In your Route.config you could add something along the lines of:

[csharp]
routes.MapRoute(
name: "Html",
url: "{action}.html",
defaults: new { controller = "Home", action = "Index" }
);
[/csharp]

This will match a route such as /aboutme.html and send it to the Home controller’s aboutme action – make sure you have the matching actions for each page, e.g.:

[csharp]
public ActionResult AboutUs()
{
return View();
}
public ActionResult Contact()
{
return View();
}
public ActionResult Help()
{
return View();
}
[/csharp]

Or just use a catch all route …

[csharp]
routes.MapRoute(
name: "Html",
url: "{page}.html",
defaults: new { controller = "Home", action = "SendOverThere" }
);
[/csharp]

and the matching catch all ActionResult to just display the View:
[csharp]
public ActionResult SendOverThere(string page)
{
return View(page); // displays the view with the name <page>.cshtml
}
[/csharp]

Set up permanent redirects from the old URLs to the new ones

CORRECT ANSWER!

To preserve the aforementioned juices, you need to set up RedirectResults instead of ActionResults for each page on your controller which return a PermanentRedirect, e.g.:

[csharp]
public RedirectResult AboutUs()
{
return RedirectPermanent("/AboutUs");
}
[/csharp]

Or use that catch all route …

[csharp]
routes.MapRoute(
name: "Html",
url: "{page}.html",
defaults: new { controller = "Home", action = "SendOverThere" }
);
[/csharp]

… and action:

[csharp]
public RedirectResult SendOverThere(string page)
{
return RedirectPermanent(page);
}
[/csharp]

Using the Attribute Routing in MVC5 you can do something similar and simpler, directly on your controller – no need for a Route.Config entry:

[csharp]
[Route("{page}.html")]
public RedirectResult HtmlPages(string page)
{
return RedirectPermanent(page);
}
[/csharp]

Just add the line below into your Route.Config

[csharp]
routes.MapMvcAttributeRoutes();
[/csharp]

Having problems?

This routing always drives me crazy.

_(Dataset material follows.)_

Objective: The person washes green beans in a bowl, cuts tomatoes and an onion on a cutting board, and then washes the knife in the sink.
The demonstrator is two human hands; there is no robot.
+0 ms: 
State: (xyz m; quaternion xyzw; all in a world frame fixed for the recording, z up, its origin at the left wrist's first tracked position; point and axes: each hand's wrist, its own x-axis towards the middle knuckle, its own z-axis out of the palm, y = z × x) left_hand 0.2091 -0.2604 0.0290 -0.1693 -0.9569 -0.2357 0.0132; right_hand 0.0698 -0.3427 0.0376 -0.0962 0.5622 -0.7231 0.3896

I find it extremely hard to debug routing problems; which is why I’d like to point you towards Phil Haack’s RouteDebugger nuget package and the accompanying article

RouteDebugger screenshot

or even Glimpse.

Glimpse screenshot

Both of these have the incredible ability to analyse any URL you enter against any routes you’ve set up, telling you which ones hit (if any). This helped me no end when I finally discovered my .html page URL was being captured, but it was looking for an action of “aboutus.html” on the controller “home”.

Worth checking out

Superscribe is an open source project by @roysvork that uses graph based routing to implement unit testable, fluent, routing, which looks really clever. I’ll give that a shot for my next project.

Good luck, whichever route you take!